Después de completar una serie de movimientos, Cristina finalmente relajó su cuerpo, guardó silencio por un momento y suspiró: "Claro que la conocía. El círculo de las damas ricas en Estado de Esmeralda siempre ha sido pequeño, y ella era la más brillante y talentosa de su tiempo..."
"¿Era hermosa?"
"Con solo mirar a Eduardo lo entenderás. Todos en la familia Ureña tienen rasgos mestizos, excepto Eduardo, que tiene completamente el rostro de un bello latino."
"Mamá, te sale tan natural llamarlo 'bello'."
"Es un hecho," dijo Cristina, "Heredó su apariencia de su madre. Pero la belleza era lo menos impresionante de ella. Más allá de su aspecto, lo que realmente asombraba era su talento."
Cristina se sentó con las piernas cruzadas en la esterilla de yoga y comenzó a hablarle más sobre ella: "Ella era la profesora más joven de la Universidad de Esmeralda, enseñaba matemáticas y economía. Después de que Toni la cortejara y se casaran, dejó la universidad. Todos pensaron que se convertiría en una ama de casa, una típica esposa de la alta sociedad, pero sorprendentemente, logró obtener por sí misma el derecho a manejar dos de las empresas subsidiarias de la familia Ureña con su habilidad."
"Bajo su gestión, esas dos compañías subsidiarias se convirtieron en las principales fuentes de ingreso para los Ureña." Cristina levantó dos dedos hacia Celeste, "Una plataforma de comercio electrónico y una compañía tecnológica en colaboración con el gobierno."
Celeste se mostró un poco sorprendida, pero también admirada y compungida: "¿Cómo murió?"
"En un accidente de coche." Cristina sacudió la cabeza, su mirada también mostraba pesar, "Los frenos fallaron y se estrelló directamente contra una roca derrumbada, muriendo instantáneamente."

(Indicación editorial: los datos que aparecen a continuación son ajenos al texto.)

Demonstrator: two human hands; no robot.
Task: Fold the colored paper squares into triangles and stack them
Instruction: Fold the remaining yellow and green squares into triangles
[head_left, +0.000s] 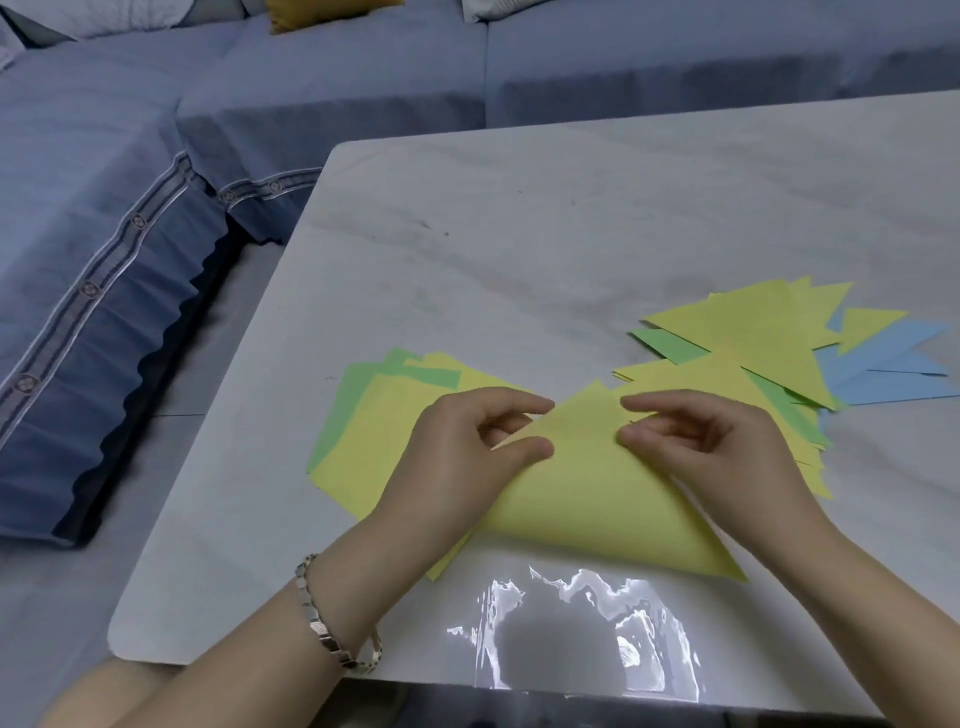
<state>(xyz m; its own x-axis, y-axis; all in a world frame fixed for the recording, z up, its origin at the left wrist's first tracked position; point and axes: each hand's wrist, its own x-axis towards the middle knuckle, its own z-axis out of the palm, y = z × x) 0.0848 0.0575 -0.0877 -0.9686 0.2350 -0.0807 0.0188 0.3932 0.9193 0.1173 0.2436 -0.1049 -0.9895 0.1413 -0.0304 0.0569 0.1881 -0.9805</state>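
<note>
**Asker:** Paper first: which sheet are you holding, and where is it?

**Me:** One yellow sheet (597, 499), doubled over into a triangle. Its tip points away from me and its long edge is nearest me. That edge looks rounded rather than pressed flat. It lies on the worktop (519, 234) right in front of me, and its left side overlaps the stack of flat squares (374, 431).

**Asker:** What are your hands doing?

**Me:** My left hand (467, 447) pinches the sheet between thumb and forefinger, just left of the tip. My right hand (701, 447) pinches it the same way, just right of the tip. The other fingers on both hands are loosely curled. The two hands are close together, with the paper's tip showing between them.

**Asker:** And the rest of the paper?

**Me:** The flat squares on my left are yellow and green, fanned slightly. On my right is the pile of folded triangles (753, 338) in yellow, green and blue. It is loose and spread, with points sticking out in several directions. Its near edge touches or slips under the sheet I hold, but I cannot tell which.

**Asker:** Anything else nearby?

**Me:** A clear plastic sleeve (571, 634) lies shiny at the worktop's near edge. I have a bracelet (322, 623) on my left wrist. A blue sofa (104, 208) stands beyond the worktop.
</note>
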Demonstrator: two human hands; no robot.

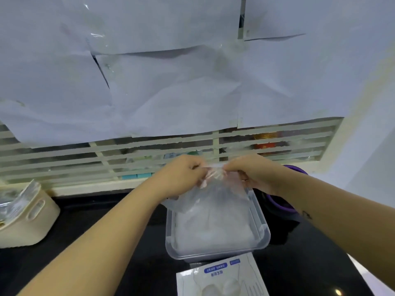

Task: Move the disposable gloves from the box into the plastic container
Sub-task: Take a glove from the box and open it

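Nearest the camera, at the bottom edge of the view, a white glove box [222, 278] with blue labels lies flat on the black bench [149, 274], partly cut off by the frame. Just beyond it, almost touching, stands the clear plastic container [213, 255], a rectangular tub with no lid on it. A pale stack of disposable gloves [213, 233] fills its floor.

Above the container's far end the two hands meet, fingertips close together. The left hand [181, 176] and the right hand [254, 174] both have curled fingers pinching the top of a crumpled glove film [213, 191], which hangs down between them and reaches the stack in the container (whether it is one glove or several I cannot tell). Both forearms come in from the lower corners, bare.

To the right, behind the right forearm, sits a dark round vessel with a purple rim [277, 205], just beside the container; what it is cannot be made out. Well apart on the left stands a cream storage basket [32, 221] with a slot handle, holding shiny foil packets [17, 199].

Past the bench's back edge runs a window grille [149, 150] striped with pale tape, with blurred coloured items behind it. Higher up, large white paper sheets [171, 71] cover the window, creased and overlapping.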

"De hecho, Eduardo estaba en el coche en ese momento. Su madre conducía y él estaba en el asiento del copiloto."
"..." Celeste de repente contuvo la respiración.
Sin embargo, Cristina no lo notó y continuó: "Dicen que después del accidente, Eduardo perdió esa memoria, los psicólogos dicen que es PTSD."
Suspiró profundamente: "Pero supongo que es mejor olvidar. Solo tenía veinte años en ese momento, aunque maduro, era aún la edad de un universitario. ¿Cómo soportar el dolor de ver morir a tu madre frente a tus ojos, impotente?"